Scanning our samples took all night, but as we stumbled out of the building, our images captured every cell in exquisite detail.

memory of water

We found that new leaves on trees that had been irrigated were different from trees that were continuously watered and control trees that were never watered. Leaves carry out photosynthesis, which provides the power for the tree's survival and growth. Inside them, we can see the legacy of abundant water from the past, recorded in the size, shape, and arrangement of the cells.

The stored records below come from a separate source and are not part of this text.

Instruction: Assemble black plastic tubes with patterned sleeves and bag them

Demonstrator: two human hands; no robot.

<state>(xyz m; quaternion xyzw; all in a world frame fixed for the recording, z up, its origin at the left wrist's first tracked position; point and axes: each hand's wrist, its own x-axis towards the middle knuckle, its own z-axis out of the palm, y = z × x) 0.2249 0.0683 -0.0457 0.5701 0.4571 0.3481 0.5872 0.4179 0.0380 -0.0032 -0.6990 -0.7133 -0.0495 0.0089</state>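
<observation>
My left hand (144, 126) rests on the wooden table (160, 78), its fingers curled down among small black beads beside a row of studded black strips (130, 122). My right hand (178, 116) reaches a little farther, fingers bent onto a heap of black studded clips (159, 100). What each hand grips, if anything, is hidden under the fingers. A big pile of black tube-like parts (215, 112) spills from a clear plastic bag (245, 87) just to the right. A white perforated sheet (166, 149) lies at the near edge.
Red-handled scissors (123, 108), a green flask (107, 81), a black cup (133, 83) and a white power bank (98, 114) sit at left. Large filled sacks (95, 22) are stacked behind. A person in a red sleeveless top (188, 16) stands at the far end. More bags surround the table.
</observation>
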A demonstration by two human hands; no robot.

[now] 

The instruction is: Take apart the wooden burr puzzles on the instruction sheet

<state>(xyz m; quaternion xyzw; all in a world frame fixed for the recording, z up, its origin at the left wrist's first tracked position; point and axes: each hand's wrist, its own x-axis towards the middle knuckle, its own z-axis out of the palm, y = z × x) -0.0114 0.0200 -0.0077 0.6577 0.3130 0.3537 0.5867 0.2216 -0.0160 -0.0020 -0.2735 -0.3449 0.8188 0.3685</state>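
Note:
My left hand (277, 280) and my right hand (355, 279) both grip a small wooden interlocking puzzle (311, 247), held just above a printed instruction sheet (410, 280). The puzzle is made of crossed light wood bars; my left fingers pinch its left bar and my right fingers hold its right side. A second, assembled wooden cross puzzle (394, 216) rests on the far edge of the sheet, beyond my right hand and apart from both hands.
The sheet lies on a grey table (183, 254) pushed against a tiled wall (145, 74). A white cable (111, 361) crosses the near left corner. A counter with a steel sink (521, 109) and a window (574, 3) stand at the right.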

Reading this cellular signature, we observed that, at the expense of productivity-enhancing structures, previously irrigated trees showed various signs of chronic water stress—even more so than trees that had never been irrigated. By dissecting them, we learned why these trees, which had thrived during 11 wet years, were now growing slowly.

Every cell in a leaf has trade-offs. Trees must balance investments in rapid photosynthesis with other investments that promote leaf survival. Instead of building cells to collect sunlight and transport sugar to other parts of the tree, leaves on irrigated trees show all the signs of drought stress that we can measure.

After gaining and then losing extra water for up to 11 years, the trees begin to grow new, tiny leaves that they use primarily for their own survival. The leaves are structured to protect themselves from insects and drought, and to store water. Compared to leaves on trees that have never received irrigation, these leaves look like they were during a drought in the mid-century.

While this memory of water may seem negative, it may have once helped the tree "learn" from past conditions in order to survive in a changing environment. The trees that were previously irrigated had no idea humans were playing a trick on them. Like trees experiencing climate change, they have no way of knowing the water won't come back.

Laser scans of leaves reveal structural changes in response to water stress — Cross section of a leaf from a previously irrigated Scots pine tree. Compared with the leaves of trees that have never experienced irrigation, trees that have lost adequate water focus more on functions such as water storage (the black cells in the center) and protection (the large resin tubes around the leaves that look like holes) rather than producing tree growth. Energy required cells (spot cells). Alana ChenCC BY-ND

When trees experience a drought event, recovery may mean reaching a "new normal" state in which they are prepared to survive the next drought, with smaller, less fragile cells and increased energy reserves for future droughts. Period "storage". They may have deeper roots or smaller leaves for support, helping them prepare for unstable conditions.

We wondered whether the same was true for trees that experienced abundant water. Are they waiting in agony for the water to come back?

Tough times may make for tough trees

In some temperate forests, such as the one we studied in Switzerland, old trees that once knew the abundance of water have now disappeared due to climate change. Past abundance may have locked in structural and epigenetic changes in trees that are mismatched in today's dry world. If this is true, then some of today's devastating global tree die-offs may be caused in part by the legacy of past water abundance.

However, in most of the world's temperate forests, the current population of young forest trees (those that have sprouted within the past 15 to 20 years) has successfully established itself under conditions that were once considered chronically dry. Those small trees that survive endless periods of drought will form the forests of the future.

Taken together, our observations in Pfenwald give us some hope that the young trees that currently dominate many forests around the world may be better prepared to cope with a world shaped by humans. Climate change in recent decades has plunged them into hard times without lingering memories of water.